Mārama: Māori Meets Brontë in a Vivid Anti-Colonial Payback Drama
By Liam Lacey
Rating: B+
Set in 1859, Mārama follows young Māori woman Mary Stephens (Ariana Osborne), raised as an orphan by European guardians. She is working as a teacher in New Zealand when she receives a letter from a man named Thomas Boyd, inviting her to England to learn the secrets of her parents and family history.
After a lengthy sea journey to North Yorkshire, she discovers that the letter-writer, Boyd, has recently died. In his place, she is greeted by the middle-aged Sir Nathaniel Cole, the lord of the gloomy mansion who lives with his drunken widowed son Arthur (Jordan Mooney) and nine-year-old granddaughter Anne (Evelyn Towersey). Sir Nathaniel promptly suggests that Mary stay on as Anne’s governess which, with some trepidation, she accepts.
If the synopsis suggests that Mārama — the debut film from London-based half-Māori filmmaker Taratoa Stappard — is an act of an anti-colonial reappropriation, you are on the right track.

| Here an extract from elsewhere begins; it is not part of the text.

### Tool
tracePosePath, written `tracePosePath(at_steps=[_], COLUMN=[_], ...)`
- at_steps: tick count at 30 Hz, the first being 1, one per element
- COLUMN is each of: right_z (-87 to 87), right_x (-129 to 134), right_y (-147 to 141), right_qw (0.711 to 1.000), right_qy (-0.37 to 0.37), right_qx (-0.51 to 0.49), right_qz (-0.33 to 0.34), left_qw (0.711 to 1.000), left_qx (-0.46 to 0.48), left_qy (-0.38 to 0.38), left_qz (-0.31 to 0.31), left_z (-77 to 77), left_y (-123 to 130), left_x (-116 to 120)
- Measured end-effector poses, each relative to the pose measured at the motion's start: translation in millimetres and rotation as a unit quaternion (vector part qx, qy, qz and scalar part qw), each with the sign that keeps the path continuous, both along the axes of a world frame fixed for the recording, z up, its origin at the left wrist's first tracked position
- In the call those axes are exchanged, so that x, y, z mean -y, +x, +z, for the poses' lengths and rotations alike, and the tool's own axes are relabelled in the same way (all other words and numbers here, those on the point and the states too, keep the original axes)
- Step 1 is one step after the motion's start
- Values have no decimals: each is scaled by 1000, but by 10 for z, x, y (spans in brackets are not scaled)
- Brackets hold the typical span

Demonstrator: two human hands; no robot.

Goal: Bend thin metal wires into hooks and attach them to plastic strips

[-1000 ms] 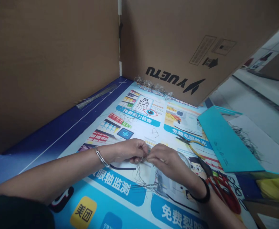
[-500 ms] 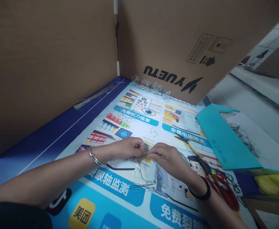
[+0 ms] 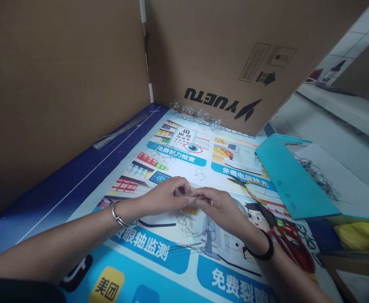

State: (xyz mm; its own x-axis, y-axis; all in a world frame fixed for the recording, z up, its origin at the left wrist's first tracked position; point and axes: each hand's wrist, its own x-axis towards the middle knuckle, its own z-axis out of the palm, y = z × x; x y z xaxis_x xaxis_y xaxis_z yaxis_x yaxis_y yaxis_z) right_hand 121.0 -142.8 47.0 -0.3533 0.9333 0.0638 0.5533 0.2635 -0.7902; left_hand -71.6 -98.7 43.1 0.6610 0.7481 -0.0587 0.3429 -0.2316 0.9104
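Observation:
My left hand (image 3: 168,197) and my right hand (image 3: 220,209) meet over the middle of a printed poster (image 3: 134,277), their thumbs and fingertips pinched together. Whatever is between the fingertips is too small and too covered to make out. Just below them lies a loose tangle of thin bent wire (image 3: 186,225), with several straight wires (image 3: 184,251) nearer to me. Beyond the hands is a small wire loop (image 3: 200,173). Yellow-handled pliers (image 3: 250,191) lie to the right of my right hand, and scissors with red handles (image 3: 301,252) are partly behind my right forearm.
Tall cardboard walls (image 3: 77,63) enclose the left and back. Clear and wiry bits (image 3: 193,112) are heaped along the back wall. Thin straight wires (image 3: 121,132) lie at the left. A teal box (image 3: 279,181) with many wire pieces (image 3: 317,174) stands right, near a yellow bag (image 3: 359,235).
My hands have come closer together, and the fingertips that were slightly apart now touch. The left fingers have straightened a little. The whole view has shifted slightly.

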Motion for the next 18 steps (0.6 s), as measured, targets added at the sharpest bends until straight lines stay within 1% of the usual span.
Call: tracePosePath(at_steps=[4,8,12,18], right_z=[6,-19,-26,-10], right_x=[16,16,10,-3], right_y=[-11,-12,-15,19], right_qw=[997,994,991,992], right_qy=[-61,-78,-80,-49], right_qx=[-46,-76,-101,-103], right_qz=[-23,-31,-30,-50], left_qw=[998,994,993,992], left_qx=[-26,-41,-58,-45], left_qy=[52,104,100,112], left_qz=[-1,-3,0,-20], left_z=[-23,-17,-11,0], left_y=[47,102,132,130], left_x=[5,22,44,58])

Perhaps the best-known examples of the connection between colonialism and the Gothic imagination are two of the Brontë sisters’ most famous characters: the possibly dark-skinned Heathcliff in Emily Brontë’s Wuthering Heights and the mentally ill Creole woman, Bertha Antionette Rochester, in Charlotte Brontë’s Jane Eyre.
(Stappard hides his sources in plain sight. Sir Nathaniel’s home is called Hawsworth Manor; the Brontë sisters were raised in their father’s Haworth Parsonage).
Once the now-adult orphan is loose in the dark corridors of the manor, the revelations come fast and injurious. Sir Nathaniel, who made his fortune as a whaler, an animal sacred to the Māori, collects all manner of cultural objects to display around his home.
He has even constructed a wharenui or traditional Māori communal lodge in his garden, which is suspiciously locked up. His granddaughter Anne even speaks some Māori learned from Jack Fenton (Erroll Shand), Sir Nathaniel’s Māori manservant.
Soon, Mary recognizes that Sir Nathaniel’s fascination with Māori culture is less about admiration and respect than the colonist’s parasitic fetishization for those he has exploited. Mary (her Māori name is Mārana) is the granddaughter of a Maōri seer, and through a bewildering series of mirror images, visions, dreams and flashbacks she begins to understand that the manor holds the grim secrets of her family history.
Tensions come to a head in the film’s outstanding sequence, Sir Nathaniel’s decidedly tasteless Māori-themed birthday party when the servant Jack performs a grotesque parody of a warrior dance to amuse the guests.
Mary, resplendent in a puffy red ballgown, finally has enough. She explodes in response with a hair-raising haka dance, a combination of stamping, chanting, grimacing and gesturing that previews the upcoming vengeance she unleashes on her family’s tormentors.
Heavy-handed but memorable, Mārama favours impact over nuance in illustrating its theme. Osborne brings a tense, fiery commitment to her performance. In another stand-out performance, Shand as the clownish servant Jack is a memorable ethnic grotesque.
Gil Loane’s cinematography, shot in studio-built interiors with crimson splashes against velvety dark backdrops, creates a sense of heightened, almost ceremonial moments. Neither exactly a horror movie nor a costume drama, Mārama stakes out its original narrative ground as a kind of cathartic pageant or imaginary exorcism of history’s ghosts.
Mārama. Directed by Taratoa Stappard. Starring Ariana Osborne, Evelyn Towersey, Toby Stephens, Jordan Mooney, Umi Myers, and Erroll Shand. Now playing at Toronto’s TIFF Lightbox. Opening May 15 at Vancouver’s Park Theatre and May 21 at Saskatoon’s The Roxy.